Maybe others - there might be a performance cliff on amount of private memory too.

Agreed. However, I don't see LDS usage in the metadata table in the image. Is it present there?

In theory, a very high sgpr count can limit the number of available workgroups if that's not factored in for determining the number of threads. But in practice, VGPRs tend to be the primary limiting factor. So perhaps we can start with using VGPRs for this purpose and have experience guide us in the future.

Could you upload patches with full context please

llvm/include/llvm/Frontend/OpenMP/OMPGridValues.h
91

Vector registers? Like xmm? or registers?

Added full context to the updated patch.

Could you upload patches with full context please

Updated with the full context.

Like xmm. Here in particular, I am referring to the vector register file of a GPU.

llvm/include/llvm/Frontend/OpenMP/OMPGridValues.h
91

Like xmm. Here in particular, I am referring to the vector register file of a GPU.

...
Agreed. However, I don't see LDS usage in the metadata table in the image. Is it present there?

Yes, see https://llvm.org/docs/AMDGPUUsage.html for the list of what we can expect. What may not be obvious is that the metadata calls it ".group_segment_fixed_size". I don't know the origin of the terminology, maybe opencl?

In theory, a very high sgpr count can limit the number of available workgroups if that's not factored in for determining the number of threads. But in practice, VGPRs tend to be the primary limiting factor. So perhaps we can start with using VGPRs for this purpose and have experience guide us in the future.

If I understand correctly, occupancy rules all look something like (resource used / resource available) == number simultaneous, where one of the resources tends to be limiting. Offhand, I think that's VGPR, SGPR, LDS (group segment). I think there's also an architecture dependent upper bound on how many things can run at once even if they use very little of those, maybe 8 for gfx9 and 16 for gfx10.

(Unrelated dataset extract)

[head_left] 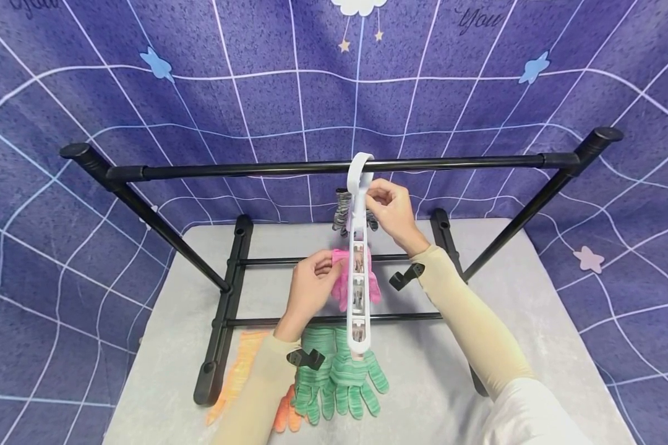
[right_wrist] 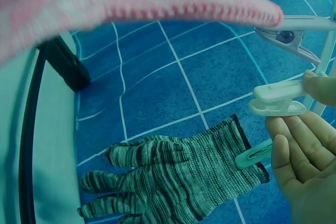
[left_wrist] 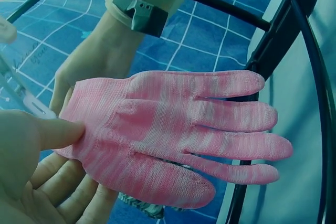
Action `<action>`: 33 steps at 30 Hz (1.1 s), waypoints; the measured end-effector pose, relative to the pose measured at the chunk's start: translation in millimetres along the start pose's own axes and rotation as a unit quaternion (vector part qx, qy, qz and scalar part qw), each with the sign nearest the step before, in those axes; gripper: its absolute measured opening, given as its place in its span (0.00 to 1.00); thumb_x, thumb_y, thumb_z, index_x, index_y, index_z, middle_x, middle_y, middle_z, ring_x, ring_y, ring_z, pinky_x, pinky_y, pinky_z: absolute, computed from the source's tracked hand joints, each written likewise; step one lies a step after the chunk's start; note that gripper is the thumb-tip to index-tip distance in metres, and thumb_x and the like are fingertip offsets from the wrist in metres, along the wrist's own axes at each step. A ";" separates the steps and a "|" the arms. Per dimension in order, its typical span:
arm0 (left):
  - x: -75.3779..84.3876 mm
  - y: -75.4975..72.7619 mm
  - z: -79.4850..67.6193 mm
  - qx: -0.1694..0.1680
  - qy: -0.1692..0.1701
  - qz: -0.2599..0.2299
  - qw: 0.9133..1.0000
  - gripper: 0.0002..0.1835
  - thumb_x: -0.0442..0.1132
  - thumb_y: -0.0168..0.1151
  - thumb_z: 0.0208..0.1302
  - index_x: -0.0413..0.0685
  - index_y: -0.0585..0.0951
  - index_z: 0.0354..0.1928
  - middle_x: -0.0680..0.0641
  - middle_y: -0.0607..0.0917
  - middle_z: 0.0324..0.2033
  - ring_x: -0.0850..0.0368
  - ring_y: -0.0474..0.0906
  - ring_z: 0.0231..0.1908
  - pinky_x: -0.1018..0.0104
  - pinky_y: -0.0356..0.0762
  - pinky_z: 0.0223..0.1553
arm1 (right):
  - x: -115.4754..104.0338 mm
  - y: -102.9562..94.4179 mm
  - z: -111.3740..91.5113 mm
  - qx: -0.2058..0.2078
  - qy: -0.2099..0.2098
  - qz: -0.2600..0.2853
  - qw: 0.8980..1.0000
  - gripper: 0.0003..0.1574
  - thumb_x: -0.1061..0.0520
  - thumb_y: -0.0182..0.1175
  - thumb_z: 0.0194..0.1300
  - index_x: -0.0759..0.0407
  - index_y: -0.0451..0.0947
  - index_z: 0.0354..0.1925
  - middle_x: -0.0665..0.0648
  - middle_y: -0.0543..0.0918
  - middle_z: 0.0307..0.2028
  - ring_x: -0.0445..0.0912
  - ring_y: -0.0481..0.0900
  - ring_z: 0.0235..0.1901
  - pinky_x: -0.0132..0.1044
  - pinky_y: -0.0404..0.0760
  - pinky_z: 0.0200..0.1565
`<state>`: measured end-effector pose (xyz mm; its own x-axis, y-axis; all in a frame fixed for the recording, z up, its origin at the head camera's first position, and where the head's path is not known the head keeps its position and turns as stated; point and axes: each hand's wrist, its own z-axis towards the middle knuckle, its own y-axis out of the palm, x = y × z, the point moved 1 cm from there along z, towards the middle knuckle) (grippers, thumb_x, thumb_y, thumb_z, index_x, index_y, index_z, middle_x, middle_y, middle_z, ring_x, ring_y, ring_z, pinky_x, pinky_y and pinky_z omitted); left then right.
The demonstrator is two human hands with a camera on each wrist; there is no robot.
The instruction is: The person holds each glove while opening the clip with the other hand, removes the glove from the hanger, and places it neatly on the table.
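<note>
My left hand (head_left: 308, 284) pinches a pink knit glove (left_wrist: 163, 129) at its cuff, thumb on top and fingers beneath. The glove's fingers stretch away flat in the left wrist view. A white clip hanger (head_left: 359, 210) hooks over the rack's top bar, with a row of clips along its length. Just under the hook, my right hand (head_left: 392, 210) pinches a white clip (right_wrist: 278, 90) between thumb and fingers. Below that, a teal clip (right_wrist: 254, 154) bites the cuff of a black-and-grey striped glove (right_wrist: 184, 177). A lavender clip (right_wrist: 294, 23) overlaps the pink cuff in the right wrist view.
The black rack's top bar (head_left: 256, 168) spans the view, above two lower bars. Green gloves (head_left: 351, 371) lie on the grey tabletop (head_left: 417, 395) at the front, with orange gloves (head_left: 245, 358) partly under my left forearm. A blue-purple curtain (head_left: 256, 105) surrounds the back and sides.
</note>
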<state>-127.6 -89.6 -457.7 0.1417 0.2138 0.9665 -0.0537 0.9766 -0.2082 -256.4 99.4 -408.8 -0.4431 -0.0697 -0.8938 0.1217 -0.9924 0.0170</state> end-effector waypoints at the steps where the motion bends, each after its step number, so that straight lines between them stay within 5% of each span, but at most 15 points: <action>1: 0.2 0.6 -1.7 0.001 -0.001 -0.003 1.000 0.08 0.37 0.73 0.71 0.41 0.91 0.47 0.44 0.92 0.36 0.57 0.89 0.37 0.68 0.89 0.44 | 0.3 -0.1 -0.2 0.002 0.002 0.001 1.000 0.06 0.76 0.63 0.66 0.69 0.84 0.37 0.45 0.87 0.29 0.37 0.84 0.31 0.27 0.79 0.36; 8: 2.3 3.3 -12.4 -0.008 0.009 -0.009 1.000 0.06 0.30 0.70 0.70 0.39 0.90 0.46 0.43 0.92 0.37 0.59 0.87 0.37 0.68 0.89 0.43 | -1.1 0.0 -0.8 0.009 0.016 0.001 1.000 0.07 0.78 0.61 0.65 0.71 0.83 0.38 0.44 0.86 0.28 0.35 0.83 0.31 0.26 0.79 0.36; 15: 3.1 7.4 -24.2 -0.016 0.006 -0.027 0.999 0.08 0.28 0.67 0.70 0.34 0.88 0.48 0.39 0.91 0.40 0.58 0.87 0.38 0.68 0.89 0.45 | -25.9 3.4 -8.0 0.012 0.024 -0.001 1.000 0.06 0.77 0.62 0.66 0.72 0.83 0.38 0.44 0.87 0.29 0.34 0.83 0.32 0.26 0.80 0.39; 22: 2.1 11.1 -34.8 -0.021 -0.009 -0.032 0.999 0.10 0.26 0.63 0.69 0.34 0.88 0.49 0.40 0.92 0.40 0.58 0.87 0.39 0.67 0.88 0.47 | -30.5 3.0 -10.1 0.015 0.021 -0.013 1.000 0.07 0.74 0.64 0.66 0.79 0.82 0.43 0.59 0.91 0.33 0.35 0.85 0.34 0.28 0.82 0.45; 29: 5.0 11.0 -41.7 -0.022 -0.011 -0.033 0.999 0.13 0.25 0.63 0.68 0.34 0.88 0.51 0.38 0.92 0.42 0.52 0.89 0.41 0.65 0.89 0.49 | -19.1 0.4 -7.1 0.018 0.028 -0.016 0.999 0.12 0.75 0.63 0.68 0.84 0.80 0.48 0.43 0.87 0.33 0.34 0.84 0.35 0.27 0.82 0.46; 33: 4.8 11.4 -46.9 -0.030 -0.014 -0.032 0.999 0.14 0.23 0.62 0.66 0.32 0.87 0.51 0.36 0.91 0.43 0.48 0.89 0.43 0.64 0.88 0.50 | -1.7 -3.6 -3.5 0.015 0.028 -0.023 0.999 0.13 0.74 0.63 0.68 0.83 0.81 0.50 0.41 0.87 0.34 0.35 0.84 0.35 0.27 0.82 0.46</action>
<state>-81.1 -76.4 -462.5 0.1150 0.1514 0.9818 0.0135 0.9880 -0.1539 -252.9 103.4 -408.9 -0.3968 -0.0188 -0.9177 0.0746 -0.9971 -0.0118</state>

If that's right, perhaps the calculation should look something like:

uint vgpr_occupancy = vgpr_used / vgpr_available;
uint sgpr_occupancy = sgpr_used / sgpr_available;
uint lds_occupancy = lds_used / lds_available;
uint limiting_occupancy = min(vgpr_occupancy, sgpr_occupacny, lds_occupancy);

and then we derive threadsPerGroup from that occupancy and the various other considerations.

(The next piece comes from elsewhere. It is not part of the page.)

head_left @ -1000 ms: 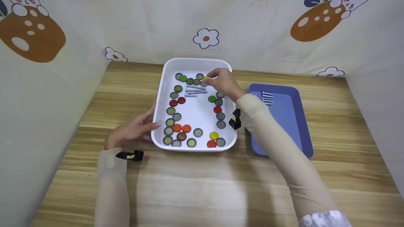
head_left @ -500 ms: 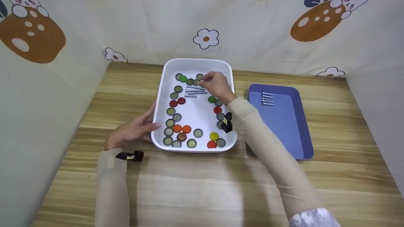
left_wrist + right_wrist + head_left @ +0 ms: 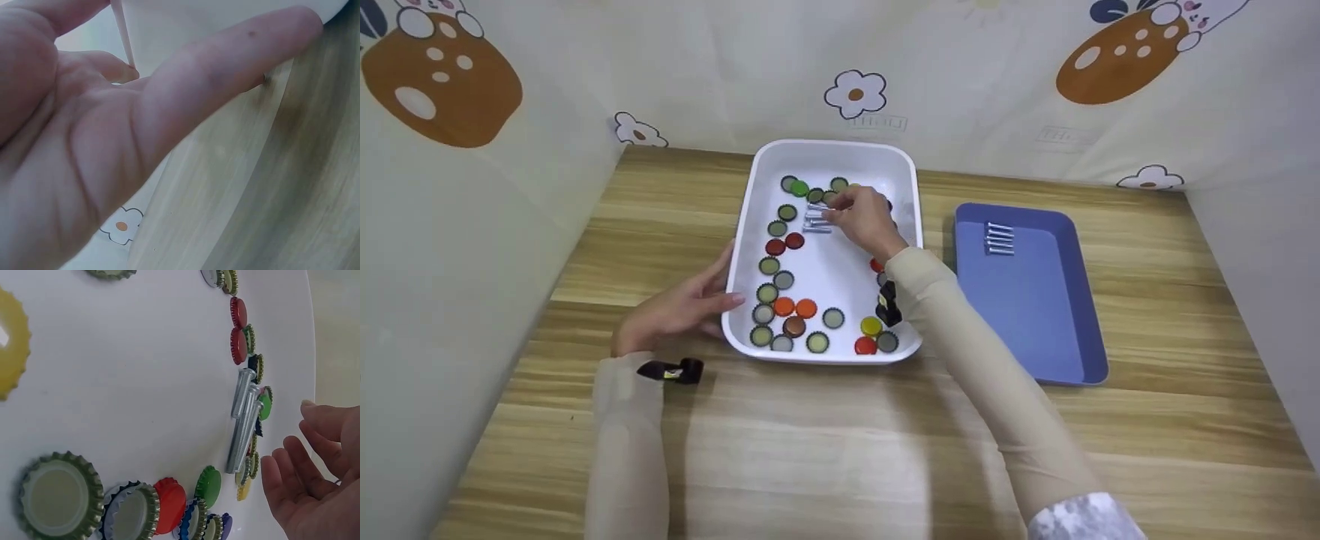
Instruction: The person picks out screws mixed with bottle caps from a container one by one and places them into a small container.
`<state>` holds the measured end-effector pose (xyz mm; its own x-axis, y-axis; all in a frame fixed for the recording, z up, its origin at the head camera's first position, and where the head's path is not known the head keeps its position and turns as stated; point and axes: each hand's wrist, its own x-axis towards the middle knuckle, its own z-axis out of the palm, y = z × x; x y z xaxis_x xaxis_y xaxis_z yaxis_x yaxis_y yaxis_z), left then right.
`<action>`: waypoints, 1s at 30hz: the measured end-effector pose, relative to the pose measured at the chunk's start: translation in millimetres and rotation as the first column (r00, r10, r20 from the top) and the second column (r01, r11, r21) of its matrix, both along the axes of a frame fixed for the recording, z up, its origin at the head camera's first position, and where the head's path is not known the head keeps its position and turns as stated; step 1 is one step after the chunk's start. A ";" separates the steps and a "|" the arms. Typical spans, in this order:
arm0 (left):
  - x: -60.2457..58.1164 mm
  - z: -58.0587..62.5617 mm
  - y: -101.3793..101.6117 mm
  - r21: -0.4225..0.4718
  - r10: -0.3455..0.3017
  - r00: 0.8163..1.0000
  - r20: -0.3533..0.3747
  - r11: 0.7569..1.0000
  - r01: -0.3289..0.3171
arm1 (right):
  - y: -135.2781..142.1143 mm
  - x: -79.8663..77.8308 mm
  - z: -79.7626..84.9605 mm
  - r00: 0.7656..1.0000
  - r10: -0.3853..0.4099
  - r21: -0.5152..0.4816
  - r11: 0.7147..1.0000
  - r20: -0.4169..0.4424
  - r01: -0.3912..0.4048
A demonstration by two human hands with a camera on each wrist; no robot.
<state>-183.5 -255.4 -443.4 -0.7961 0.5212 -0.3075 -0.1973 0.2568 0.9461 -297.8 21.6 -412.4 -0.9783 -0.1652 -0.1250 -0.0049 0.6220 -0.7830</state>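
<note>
A white tray (image 3: 904, 169) holds several coloured bottle caps (image 3: 795, 307) along its sides and a small bundle of silver bolts (image 3: 816, 218) near its far middle. My right hand (image 3: 840, 212) hovers just right of those bolts, its fingertips nearly on them. In the right wrist view the bolts (image 3: 244, 417) lie side by side, and the right hand (image 3: 289, 434) is relaxed and holds nothing. My left hand (image 3: 712, 289) rests with straight fingers against the tray's left wall (image 3: 185, 34).
A blue tray (image 3: 1035, 315) sits to the right of the white one, with several bolts (image 3: 999, 238) lined up at its far left corner. Patterned cloth walls enclose the wooden table (image 3: 825, 450) on three sides.
My right hand has moved left and toward me, from the caps at the tray's far end to the bolts. The left hand has stayed put.
</note>
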 end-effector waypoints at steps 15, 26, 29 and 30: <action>2.7 -1.9 -1.9 0.015 0.013 0.999 0.035 1.000 -0.014 | -12.4 2.3 -25.0 0.989 0.090 0.153 0.986 -0.117 -0.071; 1.5 -0.2 -0.4 0.005 0.014 1.000 0.011 1.000 -0.014 | -12.7 2.4 -31.3 0.986 0.122 0.177 0.979 -0.114 -0.100; 0.8 0.5 -0.1 -0.011 0.010 1.000 0.007 1.000 -0.010 | -12.8 1.5 -31.5 0.989 0.112 0.171 0.981 -0.099 -0.093; 0.6 0.7 -0.2 -0.016 0.009 1.000 0.006 1.000 -0.009 | -13.0 1.3 -31.6 0.989 0.110 0.175 0.980 -0.095 -0.092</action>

openmp/libomptarget/plugins/amdgpu/src/rtl.cpp
823

This looks like a drive by copy/paste error fix, maybe post that separately?

If you're currently uploading diffs through the gui (based on the missing context comment) that's quite labour intensive. If you change to arcanist, the flow becomes

git checkout main
git checkout -b some_feature
...edit
git add -u && git commit -m "message"
arc diff main # opens an editor

...
Agreed. However, I don't see LDS usage in the metadata table in the image. Is it present there?

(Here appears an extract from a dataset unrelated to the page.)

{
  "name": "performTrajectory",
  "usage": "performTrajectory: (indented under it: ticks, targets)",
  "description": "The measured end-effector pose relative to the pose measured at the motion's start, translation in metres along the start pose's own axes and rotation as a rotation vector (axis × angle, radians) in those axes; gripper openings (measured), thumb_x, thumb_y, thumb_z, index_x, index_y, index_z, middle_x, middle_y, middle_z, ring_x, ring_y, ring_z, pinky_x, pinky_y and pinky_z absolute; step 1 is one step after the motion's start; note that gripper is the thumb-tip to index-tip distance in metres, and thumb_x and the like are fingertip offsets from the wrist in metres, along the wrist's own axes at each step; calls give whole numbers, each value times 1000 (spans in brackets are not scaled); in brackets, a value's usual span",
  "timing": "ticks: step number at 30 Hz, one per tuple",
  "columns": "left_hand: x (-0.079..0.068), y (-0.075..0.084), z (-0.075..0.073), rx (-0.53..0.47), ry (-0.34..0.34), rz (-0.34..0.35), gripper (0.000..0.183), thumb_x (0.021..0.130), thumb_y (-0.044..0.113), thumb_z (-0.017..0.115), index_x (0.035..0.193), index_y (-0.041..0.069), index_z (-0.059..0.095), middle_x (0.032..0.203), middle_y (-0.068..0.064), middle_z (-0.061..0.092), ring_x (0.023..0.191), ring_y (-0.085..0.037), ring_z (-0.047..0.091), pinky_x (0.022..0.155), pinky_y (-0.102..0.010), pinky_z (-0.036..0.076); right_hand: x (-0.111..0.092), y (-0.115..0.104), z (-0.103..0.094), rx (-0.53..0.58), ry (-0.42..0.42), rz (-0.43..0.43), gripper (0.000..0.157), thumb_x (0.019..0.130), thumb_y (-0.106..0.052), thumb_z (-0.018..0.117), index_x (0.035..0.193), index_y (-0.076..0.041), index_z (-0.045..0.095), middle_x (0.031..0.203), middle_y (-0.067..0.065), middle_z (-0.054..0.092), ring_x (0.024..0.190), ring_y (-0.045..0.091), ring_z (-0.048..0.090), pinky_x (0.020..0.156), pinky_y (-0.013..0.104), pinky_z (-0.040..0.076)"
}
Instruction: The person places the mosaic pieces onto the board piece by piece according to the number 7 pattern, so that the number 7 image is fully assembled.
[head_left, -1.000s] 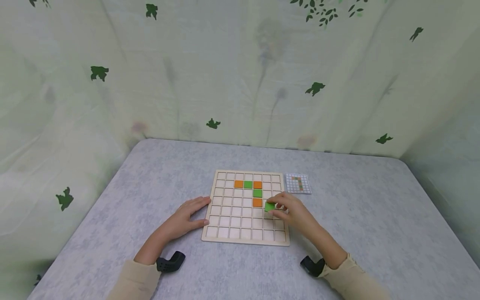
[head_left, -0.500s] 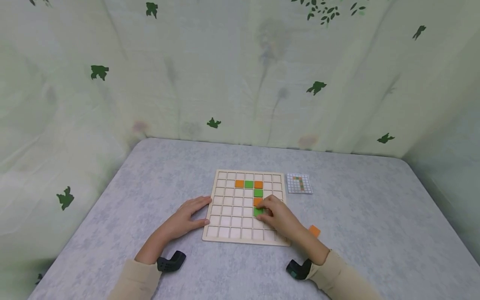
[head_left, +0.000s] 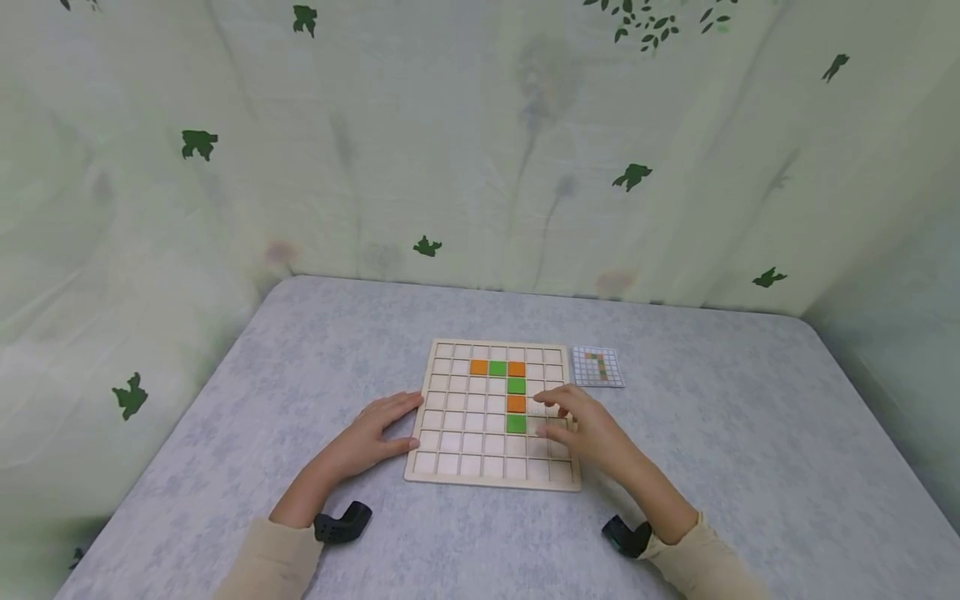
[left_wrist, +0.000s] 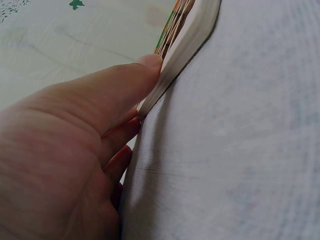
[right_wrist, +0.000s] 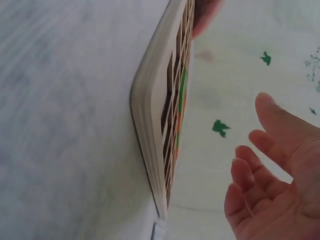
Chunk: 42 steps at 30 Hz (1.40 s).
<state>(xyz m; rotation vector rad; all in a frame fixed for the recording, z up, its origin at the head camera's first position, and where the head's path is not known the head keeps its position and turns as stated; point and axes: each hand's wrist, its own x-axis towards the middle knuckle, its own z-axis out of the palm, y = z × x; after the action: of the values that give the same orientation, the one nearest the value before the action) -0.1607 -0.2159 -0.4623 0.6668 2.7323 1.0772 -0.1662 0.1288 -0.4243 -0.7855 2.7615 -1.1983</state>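
A wooden grid board (head_left: pixel 492 486) lies flat on the table. Along its left edge rests my left hand (head_left: pixel 367 433), fingers and thumb touching the rim; in the left wrist view the thumb (left_wrist: pixel 135 75) meets the board's side. Over the board's right part hovers my right hand (head_left: pixel 588 425), thumb and fingers apart with nothing between them. Orange and green square tiles fill several cells in alternating colours. A short row leads to the corner orange tile (head_left: pixel 516 369), and a column runs down to a green tile (head_left: pixel 516 424) left of my right fingertips.
A small card (head_left: pixel 597 367) printed with a grid and coloured squares lies beside the board's upper right corner. The grey table (head_left: pixel 735 433) ends at the back against a leaf-patterned curtain (head_left: pixel 480 150). Each wrist wears a black device (head_left: pixel 342 524).
My right hand brought a green tile left to the cell below the lowest orange one, let go and drew back right. An orange tile seen by the right forearm is out of sight now.
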Motion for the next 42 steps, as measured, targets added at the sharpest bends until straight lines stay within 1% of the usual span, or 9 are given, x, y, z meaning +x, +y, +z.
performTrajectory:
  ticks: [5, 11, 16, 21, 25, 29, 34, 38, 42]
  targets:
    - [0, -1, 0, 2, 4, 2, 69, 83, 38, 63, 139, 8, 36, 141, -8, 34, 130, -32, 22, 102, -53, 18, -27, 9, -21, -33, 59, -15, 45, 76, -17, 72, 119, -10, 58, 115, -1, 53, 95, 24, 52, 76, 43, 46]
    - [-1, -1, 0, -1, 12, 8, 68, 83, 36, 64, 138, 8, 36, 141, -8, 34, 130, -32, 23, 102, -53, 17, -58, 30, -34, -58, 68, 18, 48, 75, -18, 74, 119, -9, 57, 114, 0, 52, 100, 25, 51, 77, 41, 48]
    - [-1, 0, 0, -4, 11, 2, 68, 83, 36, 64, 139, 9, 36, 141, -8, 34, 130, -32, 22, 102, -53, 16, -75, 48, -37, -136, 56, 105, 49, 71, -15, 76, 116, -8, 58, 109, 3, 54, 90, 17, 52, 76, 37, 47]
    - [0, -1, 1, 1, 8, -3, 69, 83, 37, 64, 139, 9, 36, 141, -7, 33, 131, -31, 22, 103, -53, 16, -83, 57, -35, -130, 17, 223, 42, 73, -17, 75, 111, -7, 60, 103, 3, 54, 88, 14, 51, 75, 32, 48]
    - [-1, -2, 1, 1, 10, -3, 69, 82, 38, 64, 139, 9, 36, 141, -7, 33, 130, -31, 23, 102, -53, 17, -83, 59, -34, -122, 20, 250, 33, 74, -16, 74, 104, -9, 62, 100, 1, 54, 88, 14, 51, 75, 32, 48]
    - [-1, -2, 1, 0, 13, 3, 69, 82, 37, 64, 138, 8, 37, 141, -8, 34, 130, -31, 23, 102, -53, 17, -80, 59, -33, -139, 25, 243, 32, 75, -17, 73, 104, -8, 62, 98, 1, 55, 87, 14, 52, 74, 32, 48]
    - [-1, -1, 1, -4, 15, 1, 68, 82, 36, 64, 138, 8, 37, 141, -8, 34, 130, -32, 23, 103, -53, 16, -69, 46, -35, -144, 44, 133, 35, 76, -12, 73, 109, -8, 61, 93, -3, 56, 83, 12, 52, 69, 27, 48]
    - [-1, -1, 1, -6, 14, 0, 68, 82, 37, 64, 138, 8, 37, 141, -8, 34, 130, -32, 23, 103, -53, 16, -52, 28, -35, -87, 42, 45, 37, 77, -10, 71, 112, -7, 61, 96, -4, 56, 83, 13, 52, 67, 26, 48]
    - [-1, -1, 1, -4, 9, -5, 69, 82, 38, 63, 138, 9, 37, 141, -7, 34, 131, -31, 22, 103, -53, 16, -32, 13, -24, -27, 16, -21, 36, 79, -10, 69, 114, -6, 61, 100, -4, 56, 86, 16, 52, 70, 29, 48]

Yes, see https://llvm.org/docs/AMDGPUUsage.html for the list of what we can expect. What may not be obvious is that the metadata calls it ".group_segment_fixed_size". I don't know the origin of the terminology, maybe opencl?

In theory, a very high sgpr count can limit the number of available workgroups if that's not factored in for determining the number of threads. But in practice, VGPRs tend to be the primary limiting factor. So perhaps we can start with using VGPRs for this purpose and have experience guide us in the future.

If I understand correctly, occupancy rules all look something like (resource used / resource available) == number simultaneous, where one of the resources tends to be limiting. Offhand, I think that's VGPR, SGPR, LDS (group segment). I think there's also an architecture dependent upper bound on how many things can run at once even if they use very little of those, maybe 8 for gfx9 and 16 for gfx10.

If that's right, perhaps the calculation should look something like:

uint vgpr_occupancy = vgpr_used / vgpr_available;
uint sgpr_occupancy = sgpr_used / sgpr_available;
uint lds_occupancy = lds_used / lds_available;
uint limiting_occupancy = min(vgpr_occupancy, sgpr_occupacny, lds_occupancy);

and then we derive threadsPerGroup from that occupancy and the various other considerations.

Thanks for the pointer to the group segment. Yes, in general, my idea is similar to what you outlined above. However, note that SGPRs and LDS are at different granularities compared to VGPRs. VGPRs are per-thread, SGPRs are shared within a wavefront, and LDS is shared within a workgroup. So while VGPRs can be used to limit the number of threads, perhaps SGPRs and LDS can be used to limit the number of teams.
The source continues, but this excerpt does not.